OK this is kinda cruel but it's a perfect movie moment. He'll drop before you can reach him and there's nothing you can do!
Within game design, bringing these concepts to life often is mixed up with the player having to perform some kind of action and be somehow involved in what's going on. Personally I disagree with this. The player has enough to do without adding some complex actions that have nothing to do with the regular game play. These events should happen around the player. They can be triggered by a player action or not but the actual event itself should occur despite of the player. Their only requirement being to possibly get out of the way of the event.
A good example of a movie moment occurs towards the beginning of my map. The players are on a small ledge on the side of a building. A helicopter comes in close to tell them to make their way to the roof and he'll pick them up. At that moment the helicopter veers to the right into an unseen power cable. The chopper veers erratically above the players and smashes into the side of the building above them. The wrecked chopper then falls off the edge and narrowly misses our team taking out a path obstruction in front of them as it goes and allowing them to continue.
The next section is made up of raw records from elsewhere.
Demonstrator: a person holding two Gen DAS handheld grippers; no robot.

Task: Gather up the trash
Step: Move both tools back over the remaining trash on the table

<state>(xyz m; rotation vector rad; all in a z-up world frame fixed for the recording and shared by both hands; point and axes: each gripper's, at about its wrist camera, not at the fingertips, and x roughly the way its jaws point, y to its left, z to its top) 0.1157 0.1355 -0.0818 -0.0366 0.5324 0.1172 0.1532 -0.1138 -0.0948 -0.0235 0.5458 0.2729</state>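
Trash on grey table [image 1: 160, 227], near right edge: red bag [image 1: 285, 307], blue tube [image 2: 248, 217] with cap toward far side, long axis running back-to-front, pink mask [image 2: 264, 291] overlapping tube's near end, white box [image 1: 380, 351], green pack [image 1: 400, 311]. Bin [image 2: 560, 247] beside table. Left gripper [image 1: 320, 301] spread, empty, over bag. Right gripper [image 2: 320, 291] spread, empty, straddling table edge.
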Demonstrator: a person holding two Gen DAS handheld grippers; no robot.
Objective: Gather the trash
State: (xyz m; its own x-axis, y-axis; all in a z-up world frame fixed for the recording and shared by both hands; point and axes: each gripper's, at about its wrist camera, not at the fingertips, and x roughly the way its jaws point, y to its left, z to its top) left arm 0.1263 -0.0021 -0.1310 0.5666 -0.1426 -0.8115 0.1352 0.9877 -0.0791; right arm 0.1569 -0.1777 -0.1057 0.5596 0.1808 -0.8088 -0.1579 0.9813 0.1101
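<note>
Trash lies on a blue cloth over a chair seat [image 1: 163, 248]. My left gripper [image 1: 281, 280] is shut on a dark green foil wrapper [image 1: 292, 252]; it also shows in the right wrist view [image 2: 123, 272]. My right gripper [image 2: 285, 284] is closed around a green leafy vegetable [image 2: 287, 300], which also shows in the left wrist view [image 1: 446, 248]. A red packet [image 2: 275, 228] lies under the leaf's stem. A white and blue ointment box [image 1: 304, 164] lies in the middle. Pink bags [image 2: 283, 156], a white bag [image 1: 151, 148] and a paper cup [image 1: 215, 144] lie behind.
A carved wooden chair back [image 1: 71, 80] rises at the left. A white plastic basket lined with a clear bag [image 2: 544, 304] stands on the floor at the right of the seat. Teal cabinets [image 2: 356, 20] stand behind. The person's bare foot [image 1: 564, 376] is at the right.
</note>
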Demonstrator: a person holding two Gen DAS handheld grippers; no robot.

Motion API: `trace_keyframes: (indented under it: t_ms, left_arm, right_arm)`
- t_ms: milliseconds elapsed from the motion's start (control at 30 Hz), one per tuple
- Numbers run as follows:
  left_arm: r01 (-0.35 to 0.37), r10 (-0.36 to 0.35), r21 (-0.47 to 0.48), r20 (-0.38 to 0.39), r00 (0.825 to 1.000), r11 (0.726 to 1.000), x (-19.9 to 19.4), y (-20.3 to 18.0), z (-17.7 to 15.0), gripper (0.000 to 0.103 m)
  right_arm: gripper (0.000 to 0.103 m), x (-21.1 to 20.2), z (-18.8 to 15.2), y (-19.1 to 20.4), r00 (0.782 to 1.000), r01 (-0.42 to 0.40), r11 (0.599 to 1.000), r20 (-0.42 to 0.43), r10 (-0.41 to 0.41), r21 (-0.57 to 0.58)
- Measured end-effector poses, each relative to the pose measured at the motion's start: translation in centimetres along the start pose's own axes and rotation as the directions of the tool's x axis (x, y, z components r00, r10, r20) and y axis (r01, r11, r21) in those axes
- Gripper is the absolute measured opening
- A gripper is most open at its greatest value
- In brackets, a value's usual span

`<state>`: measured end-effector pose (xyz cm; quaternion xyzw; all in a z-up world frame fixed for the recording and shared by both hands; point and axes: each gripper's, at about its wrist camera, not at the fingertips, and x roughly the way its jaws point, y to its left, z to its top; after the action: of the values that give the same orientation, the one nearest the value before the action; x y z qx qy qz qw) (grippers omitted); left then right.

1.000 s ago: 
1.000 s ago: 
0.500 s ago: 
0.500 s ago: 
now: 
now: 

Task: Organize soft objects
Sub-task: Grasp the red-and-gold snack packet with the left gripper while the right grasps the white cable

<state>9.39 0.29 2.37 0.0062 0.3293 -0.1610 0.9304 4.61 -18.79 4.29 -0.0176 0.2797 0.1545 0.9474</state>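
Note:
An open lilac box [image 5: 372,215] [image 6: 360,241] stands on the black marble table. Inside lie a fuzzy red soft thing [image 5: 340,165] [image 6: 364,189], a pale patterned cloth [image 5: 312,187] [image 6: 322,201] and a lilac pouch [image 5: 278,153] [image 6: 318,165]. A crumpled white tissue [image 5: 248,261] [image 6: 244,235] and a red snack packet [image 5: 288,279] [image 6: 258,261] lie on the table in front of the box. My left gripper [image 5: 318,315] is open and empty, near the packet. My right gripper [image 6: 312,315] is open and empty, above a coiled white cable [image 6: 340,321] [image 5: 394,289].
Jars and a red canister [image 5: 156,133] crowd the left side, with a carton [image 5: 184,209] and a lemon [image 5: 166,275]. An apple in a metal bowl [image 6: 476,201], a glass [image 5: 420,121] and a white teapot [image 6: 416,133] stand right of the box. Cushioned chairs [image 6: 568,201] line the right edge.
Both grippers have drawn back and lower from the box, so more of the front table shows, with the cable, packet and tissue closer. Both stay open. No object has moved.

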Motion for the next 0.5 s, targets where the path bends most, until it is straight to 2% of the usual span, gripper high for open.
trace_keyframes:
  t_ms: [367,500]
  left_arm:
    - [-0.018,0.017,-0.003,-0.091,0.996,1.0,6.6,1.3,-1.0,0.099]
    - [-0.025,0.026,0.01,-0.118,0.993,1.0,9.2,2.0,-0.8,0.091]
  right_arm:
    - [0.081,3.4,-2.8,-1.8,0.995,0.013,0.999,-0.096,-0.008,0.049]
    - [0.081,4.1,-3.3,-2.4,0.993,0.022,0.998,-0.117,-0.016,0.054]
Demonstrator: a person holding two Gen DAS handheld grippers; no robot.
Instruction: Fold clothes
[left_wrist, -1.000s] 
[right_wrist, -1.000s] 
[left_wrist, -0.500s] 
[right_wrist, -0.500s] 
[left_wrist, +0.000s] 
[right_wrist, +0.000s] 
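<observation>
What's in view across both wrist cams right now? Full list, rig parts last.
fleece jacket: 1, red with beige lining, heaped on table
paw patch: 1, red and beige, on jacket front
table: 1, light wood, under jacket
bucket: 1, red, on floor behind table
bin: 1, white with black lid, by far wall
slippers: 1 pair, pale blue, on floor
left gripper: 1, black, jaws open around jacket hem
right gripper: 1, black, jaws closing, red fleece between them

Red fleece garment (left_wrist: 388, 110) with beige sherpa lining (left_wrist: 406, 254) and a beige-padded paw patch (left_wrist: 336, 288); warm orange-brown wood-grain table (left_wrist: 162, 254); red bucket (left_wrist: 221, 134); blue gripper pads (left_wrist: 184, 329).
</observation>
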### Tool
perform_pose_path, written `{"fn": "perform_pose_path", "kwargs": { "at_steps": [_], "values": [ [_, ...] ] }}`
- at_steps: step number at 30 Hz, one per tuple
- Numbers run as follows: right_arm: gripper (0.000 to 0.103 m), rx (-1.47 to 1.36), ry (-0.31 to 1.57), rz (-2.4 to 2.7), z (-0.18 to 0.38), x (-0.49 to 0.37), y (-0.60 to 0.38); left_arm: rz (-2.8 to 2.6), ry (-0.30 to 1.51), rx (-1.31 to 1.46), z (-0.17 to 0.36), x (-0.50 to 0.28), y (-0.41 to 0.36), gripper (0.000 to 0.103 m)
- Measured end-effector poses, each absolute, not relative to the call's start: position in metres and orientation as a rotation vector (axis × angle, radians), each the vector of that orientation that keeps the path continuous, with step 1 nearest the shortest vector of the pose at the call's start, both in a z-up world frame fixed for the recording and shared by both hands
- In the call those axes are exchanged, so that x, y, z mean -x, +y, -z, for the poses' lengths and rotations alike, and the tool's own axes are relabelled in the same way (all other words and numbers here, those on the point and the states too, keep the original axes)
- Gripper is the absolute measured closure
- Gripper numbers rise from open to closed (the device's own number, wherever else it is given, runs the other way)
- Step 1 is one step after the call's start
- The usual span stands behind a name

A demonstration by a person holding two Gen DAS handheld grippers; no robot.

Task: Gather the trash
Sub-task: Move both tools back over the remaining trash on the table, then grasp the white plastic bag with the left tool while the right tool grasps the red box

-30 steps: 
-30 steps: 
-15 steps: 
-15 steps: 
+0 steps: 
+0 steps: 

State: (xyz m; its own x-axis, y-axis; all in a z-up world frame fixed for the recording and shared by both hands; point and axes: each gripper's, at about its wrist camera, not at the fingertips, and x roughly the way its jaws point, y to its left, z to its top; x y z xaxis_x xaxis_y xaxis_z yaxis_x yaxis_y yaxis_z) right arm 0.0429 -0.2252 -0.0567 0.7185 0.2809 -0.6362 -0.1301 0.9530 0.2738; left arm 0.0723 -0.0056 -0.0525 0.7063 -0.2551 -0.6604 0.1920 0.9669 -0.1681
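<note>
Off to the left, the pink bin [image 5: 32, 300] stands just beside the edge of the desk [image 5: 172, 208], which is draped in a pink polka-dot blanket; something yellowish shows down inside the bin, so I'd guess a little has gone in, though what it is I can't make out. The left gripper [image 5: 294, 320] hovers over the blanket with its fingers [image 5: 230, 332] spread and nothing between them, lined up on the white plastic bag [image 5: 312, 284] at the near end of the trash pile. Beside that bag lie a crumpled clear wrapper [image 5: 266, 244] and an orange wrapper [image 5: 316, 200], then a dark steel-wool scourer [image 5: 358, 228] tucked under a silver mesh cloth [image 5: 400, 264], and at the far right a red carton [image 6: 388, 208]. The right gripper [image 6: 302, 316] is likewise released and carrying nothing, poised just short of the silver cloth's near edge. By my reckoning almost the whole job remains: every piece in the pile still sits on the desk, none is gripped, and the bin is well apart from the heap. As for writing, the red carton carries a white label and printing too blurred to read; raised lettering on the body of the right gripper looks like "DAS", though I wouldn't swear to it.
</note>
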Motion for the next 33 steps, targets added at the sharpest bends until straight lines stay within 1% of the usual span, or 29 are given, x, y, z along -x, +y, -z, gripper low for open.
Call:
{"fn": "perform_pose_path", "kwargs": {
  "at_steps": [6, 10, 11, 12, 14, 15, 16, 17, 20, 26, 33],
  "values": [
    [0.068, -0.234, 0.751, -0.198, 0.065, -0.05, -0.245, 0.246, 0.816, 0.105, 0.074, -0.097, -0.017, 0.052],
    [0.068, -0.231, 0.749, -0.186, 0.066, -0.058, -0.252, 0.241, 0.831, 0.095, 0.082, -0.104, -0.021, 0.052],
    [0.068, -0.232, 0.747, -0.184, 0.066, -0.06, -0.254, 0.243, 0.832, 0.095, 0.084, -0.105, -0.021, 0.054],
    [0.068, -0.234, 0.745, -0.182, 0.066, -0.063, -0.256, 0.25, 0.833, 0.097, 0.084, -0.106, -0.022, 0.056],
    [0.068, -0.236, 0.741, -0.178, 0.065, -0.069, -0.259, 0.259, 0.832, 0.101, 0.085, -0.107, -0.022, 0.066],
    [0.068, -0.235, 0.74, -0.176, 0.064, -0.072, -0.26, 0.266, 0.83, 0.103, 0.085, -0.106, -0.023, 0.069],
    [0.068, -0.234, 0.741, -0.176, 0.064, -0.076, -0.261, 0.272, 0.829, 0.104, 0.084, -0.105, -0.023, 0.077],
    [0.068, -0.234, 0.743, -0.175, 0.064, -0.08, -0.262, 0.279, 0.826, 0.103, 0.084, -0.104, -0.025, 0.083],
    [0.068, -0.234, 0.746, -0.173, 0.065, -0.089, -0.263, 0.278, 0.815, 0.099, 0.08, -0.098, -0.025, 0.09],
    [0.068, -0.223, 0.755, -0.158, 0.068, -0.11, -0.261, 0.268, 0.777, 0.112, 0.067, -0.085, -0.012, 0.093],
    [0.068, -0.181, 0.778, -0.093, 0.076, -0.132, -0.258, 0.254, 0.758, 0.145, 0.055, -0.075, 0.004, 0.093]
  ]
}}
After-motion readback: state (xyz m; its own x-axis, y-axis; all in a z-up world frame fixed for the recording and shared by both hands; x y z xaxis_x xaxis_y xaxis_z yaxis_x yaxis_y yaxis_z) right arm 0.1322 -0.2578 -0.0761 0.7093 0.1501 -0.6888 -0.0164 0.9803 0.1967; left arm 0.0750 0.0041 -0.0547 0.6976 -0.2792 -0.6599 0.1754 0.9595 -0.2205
This movie moment serves several purposes.
As this occurs at the beginning of my map I hope that this gets the players attention. Like the clap of thunder at the beginning of a shakespear play, always start with a bang. George Lucas knows this well as the huge Star Wars logo appears and the main theme roars in your ears. Your in my world now bitches!
In addition this event will hopefully let the player know to expect the unexpected. It puts them on edge and will make them pay more attention whilst playing.
Now, the challenge in Left 4 Dead is that there are very few other characters who can intiate or take part in these events. You have players movements and actions. You have hoards of infected whose actions are managed by the director (I.e. are uncontrolable in a movie moment) and you have unseen drivers and pilots represented by the movements of their vehicles. So your left with the environment itself (e.g. a strong wind, earthquake, fire) and the players actions within it to create your really dramatic scenes.
The one thing to be careful of within these movie moments is taking too much control away from the player. In my earlier blog I mentioned how much I admired half life 1 for doing away with cut scenes. Cut scenes are evil because they normally show you some fantastic action scene and the player is left thinking " why the hell couldn't I have played through that. That looked like the coolest thing in the game!".
For example... Never kill a boss off with a movie moment or rob the player of some fun.
These movie moments are key elements to making your map memorable and setting it apart from the crowd. Use them wisely and sparingly but spend as much time on them as you can as these are the experiences that the player will walk away with and hopefully want to come back and experience again.